**What to work on**
Restate exactly, please, each line of the listing from the one with "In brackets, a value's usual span" to the last, including both.
•••
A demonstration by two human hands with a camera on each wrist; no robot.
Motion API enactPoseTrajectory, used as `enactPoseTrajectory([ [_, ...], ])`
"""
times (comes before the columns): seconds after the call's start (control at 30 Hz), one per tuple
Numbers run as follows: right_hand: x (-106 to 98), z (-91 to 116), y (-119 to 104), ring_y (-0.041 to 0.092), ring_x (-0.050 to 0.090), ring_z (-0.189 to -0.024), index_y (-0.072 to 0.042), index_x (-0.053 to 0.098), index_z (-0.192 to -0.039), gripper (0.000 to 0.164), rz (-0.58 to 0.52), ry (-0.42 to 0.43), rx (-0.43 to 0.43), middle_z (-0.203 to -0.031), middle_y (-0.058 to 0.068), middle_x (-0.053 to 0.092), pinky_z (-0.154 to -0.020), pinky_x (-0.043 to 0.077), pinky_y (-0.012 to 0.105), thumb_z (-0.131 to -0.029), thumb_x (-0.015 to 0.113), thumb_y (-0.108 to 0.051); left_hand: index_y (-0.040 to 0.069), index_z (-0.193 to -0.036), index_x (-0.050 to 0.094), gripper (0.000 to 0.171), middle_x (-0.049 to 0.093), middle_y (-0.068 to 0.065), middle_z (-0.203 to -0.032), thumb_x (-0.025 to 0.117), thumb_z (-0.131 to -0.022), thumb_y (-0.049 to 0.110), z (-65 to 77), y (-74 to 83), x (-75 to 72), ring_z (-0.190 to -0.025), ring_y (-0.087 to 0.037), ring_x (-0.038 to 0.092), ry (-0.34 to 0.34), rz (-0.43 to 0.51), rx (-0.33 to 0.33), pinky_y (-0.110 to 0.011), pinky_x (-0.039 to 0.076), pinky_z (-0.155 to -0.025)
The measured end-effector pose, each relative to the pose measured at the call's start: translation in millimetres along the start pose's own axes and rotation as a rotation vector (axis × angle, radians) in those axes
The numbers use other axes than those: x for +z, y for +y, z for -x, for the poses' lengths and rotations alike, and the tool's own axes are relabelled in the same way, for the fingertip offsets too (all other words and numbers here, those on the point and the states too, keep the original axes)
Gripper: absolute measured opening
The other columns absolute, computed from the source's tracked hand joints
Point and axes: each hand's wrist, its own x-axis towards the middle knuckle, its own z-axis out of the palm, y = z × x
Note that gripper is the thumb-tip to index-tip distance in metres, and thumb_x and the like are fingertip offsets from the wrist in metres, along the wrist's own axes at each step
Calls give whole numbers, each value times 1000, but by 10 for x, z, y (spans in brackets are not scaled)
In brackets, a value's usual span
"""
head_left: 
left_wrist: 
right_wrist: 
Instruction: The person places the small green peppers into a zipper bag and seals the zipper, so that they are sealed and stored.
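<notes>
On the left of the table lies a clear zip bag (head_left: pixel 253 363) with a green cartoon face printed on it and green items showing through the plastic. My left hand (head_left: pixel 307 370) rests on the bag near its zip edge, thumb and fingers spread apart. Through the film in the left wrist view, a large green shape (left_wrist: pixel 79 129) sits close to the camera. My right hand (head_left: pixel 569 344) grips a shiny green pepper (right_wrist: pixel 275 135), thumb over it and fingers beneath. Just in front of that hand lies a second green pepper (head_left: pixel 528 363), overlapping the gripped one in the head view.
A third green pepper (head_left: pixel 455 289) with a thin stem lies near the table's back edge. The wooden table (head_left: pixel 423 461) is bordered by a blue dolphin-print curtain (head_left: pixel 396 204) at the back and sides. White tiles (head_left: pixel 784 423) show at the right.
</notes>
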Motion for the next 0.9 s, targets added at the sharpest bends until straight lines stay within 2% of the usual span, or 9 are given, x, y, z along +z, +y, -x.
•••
**Final answer**
In brackets, a value's usual span
"""
head_left: 
left_wrist: 
right_wrist: 
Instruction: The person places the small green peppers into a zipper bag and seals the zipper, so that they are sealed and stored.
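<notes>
On the left of the table lies a clear zip bag (head_left: pixel 253 363) with a green cartoon face printed on it and green items showing through the plastic. My left hand (head_left: pixel 307 370) rests on the bag near its zip edge, thumb and fingers spread apart. Through the film in the left wrist view, a large green shape (left_wrist: pixel 79 129) sits close to the camera. My right hand (head_left: pixel 569 344) grips a shiny green pepper (right_wrist: pixel 275 135), thumb over it and fingers beneath. Just in front of that hand lies a second green pepper (head_left: pixel 528 363), overlapping the gripped one in the head view.
A third green pepper (head_left: pixel 455 289) with a thin stem lies near the table's back edge. The wooden table (head_left: pixel 423 461) is bordered by a blue dolphin-print curtain (head_left: pixel 396 204) at the back and sides. White tiles (head_left: pixel 784 423) show at the right.
</notes>
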Motion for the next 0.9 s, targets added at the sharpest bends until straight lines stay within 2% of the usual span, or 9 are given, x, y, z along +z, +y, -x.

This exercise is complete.